#### [TASK OBJECTIVE]
From the first line to the last, repeat the data below exactly.

Start of Block

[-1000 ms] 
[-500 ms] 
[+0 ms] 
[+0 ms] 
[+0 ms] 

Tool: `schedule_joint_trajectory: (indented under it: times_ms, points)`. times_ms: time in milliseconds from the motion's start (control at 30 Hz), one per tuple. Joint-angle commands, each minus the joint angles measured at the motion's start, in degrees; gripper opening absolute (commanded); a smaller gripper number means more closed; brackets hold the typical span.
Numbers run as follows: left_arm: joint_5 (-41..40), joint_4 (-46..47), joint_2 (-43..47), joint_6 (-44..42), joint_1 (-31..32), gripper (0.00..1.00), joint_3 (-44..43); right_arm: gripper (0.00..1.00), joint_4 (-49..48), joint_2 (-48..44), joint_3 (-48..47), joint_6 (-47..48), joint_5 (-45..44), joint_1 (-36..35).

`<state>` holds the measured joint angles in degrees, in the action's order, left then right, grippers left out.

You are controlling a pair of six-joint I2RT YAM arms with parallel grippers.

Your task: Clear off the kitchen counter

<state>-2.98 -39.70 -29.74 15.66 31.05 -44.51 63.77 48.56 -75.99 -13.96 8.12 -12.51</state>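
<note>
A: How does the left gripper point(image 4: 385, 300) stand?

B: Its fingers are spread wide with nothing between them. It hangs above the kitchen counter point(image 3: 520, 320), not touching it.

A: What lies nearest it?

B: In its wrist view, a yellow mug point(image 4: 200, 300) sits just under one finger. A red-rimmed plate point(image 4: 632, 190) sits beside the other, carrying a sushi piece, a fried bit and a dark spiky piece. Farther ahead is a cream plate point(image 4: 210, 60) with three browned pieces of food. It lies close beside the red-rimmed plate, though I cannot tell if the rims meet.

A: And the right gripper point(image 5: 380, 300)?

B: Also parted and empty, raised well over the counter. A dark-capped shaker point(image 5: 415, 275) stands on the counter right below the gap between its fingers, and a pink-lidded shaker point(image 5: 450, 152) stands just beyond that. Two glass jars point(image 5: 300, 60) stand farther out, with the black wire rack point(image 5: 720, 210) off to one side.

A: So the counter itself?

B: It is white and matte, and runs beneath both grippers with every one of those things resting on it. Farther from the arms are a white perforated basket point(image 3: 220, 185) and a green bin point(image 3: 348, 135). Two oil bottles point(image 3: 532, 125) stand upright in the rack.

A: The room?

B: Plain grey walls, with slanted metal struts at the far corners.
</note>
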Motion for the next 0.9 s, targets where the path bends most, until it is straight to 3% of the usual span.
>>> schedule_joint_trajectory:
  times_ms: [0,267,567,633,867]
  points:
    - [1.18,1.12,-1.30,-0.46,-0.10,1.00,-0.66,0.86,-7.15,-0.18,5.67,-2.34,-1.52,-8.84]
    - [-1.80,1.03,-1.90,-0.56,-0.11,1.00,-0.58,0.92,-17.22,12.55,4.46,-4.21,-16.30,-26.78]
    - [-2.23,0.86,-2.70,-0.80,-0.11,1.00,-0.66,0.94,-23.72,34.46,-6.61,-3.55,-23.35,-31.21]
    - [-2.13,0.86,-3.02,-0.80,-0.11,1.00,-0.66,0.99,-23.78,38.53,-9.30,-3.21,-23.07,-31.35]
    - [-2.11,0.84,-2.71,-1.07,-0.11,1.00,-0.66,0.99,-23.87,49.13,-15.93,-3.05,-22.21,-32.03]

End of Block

#### [RESPONSE BOX]
[-1000 ms] 
[-500 ms] 
[+0 ms] 
[+0 ms] 
[+0 ms] 

Tool: `schedule_joint_trajectory: (indented under it: times_ms, points)`. times_ms: time in milliseconds from the motion's start (control at 30 Hz), one per tuple. Joint-angle commands, each minus the joint angles measured at the motion's start, in degrees; gripper opening absolute (commanded); a smaller gripper number means more closed; brackets hold the typical span.
Numbers run as follows: left_arm: joint_5 (-41..40), joint_4 (-46..47), joint_2 (-43..47), joint_6 (-44..42), joint_1 (-31..32), gripper (0.00..1.00), joint_3 (-44..43); right_arm: gripper (0.00..1.00), joint_4 (-49..48), joint_2 (-48..44), joint_3 (-48..47), joint_6 (-47..48), joint_5 (-45..44), joint_1 (-36..35).

`<state>` holds the measured joint angles in degrees, in the action's order, left then right, grippers left out.

You are controlling a pair of six-joint I2RT YAM arms with parallel grippers.

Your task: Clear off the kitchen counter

<state>-2.98 -39.70 -29.74 15.66 31.05 -44.51 63.77 48.56 -75.99 -13.96 8.12 -12.51</state>
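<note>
A: How does the left gripper point(image 4: 385, 300) stand?

B: Its fingers are spread wide with nothing between them. It hangs above the kitchen counter point(image 3: 520, 320), not touching it.

A: What lies nearest it?

B: In its wrist view, a yellow mug point(image 4: 200, 300) sits just under one finger. A red-rimmed plate point(image 4: 632, 190) sits beside the other, carrying a sushi piece, a fried bit and a dark spiky piece. Farther ahead is a cream plate point(image 4: 210, 60) with three browned pieces of food. It lies close beside the red-rimmed plate, though I cannot tell if the rims meet.

A: And the right gripper point(image 5: 380, 300)?

B: Also parted and empty, raised well over the counter. A dark-capped shaker point(image 5: 415, 275) stands on the counter right below the gap between its fingers, and a pink-lidded shaker point(image 5: 450, 152) stands just beyond that. Two glass jars point(image 5: 300, 60) stand farther out, with the black wire rack point(image 5: 720, 210) off to one side.

A: So the counter itself?

B: It is white and matte, and runs beneath both grippers with every one of those things resting on it. Farther from the arms are a white perforated basket point(image 3: 220, 185) and a green bin point(image 3: 348, 135). Two oil bottles point(image 3: 532, 125) stand upright in the rack.

A: The room?

B: Plain grey walls, with slanted metal struts at the far corners.
</note>
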Motion for the next 0.9 s, targets where the path bends most, until it is straight to 3% of the usual span.
>>> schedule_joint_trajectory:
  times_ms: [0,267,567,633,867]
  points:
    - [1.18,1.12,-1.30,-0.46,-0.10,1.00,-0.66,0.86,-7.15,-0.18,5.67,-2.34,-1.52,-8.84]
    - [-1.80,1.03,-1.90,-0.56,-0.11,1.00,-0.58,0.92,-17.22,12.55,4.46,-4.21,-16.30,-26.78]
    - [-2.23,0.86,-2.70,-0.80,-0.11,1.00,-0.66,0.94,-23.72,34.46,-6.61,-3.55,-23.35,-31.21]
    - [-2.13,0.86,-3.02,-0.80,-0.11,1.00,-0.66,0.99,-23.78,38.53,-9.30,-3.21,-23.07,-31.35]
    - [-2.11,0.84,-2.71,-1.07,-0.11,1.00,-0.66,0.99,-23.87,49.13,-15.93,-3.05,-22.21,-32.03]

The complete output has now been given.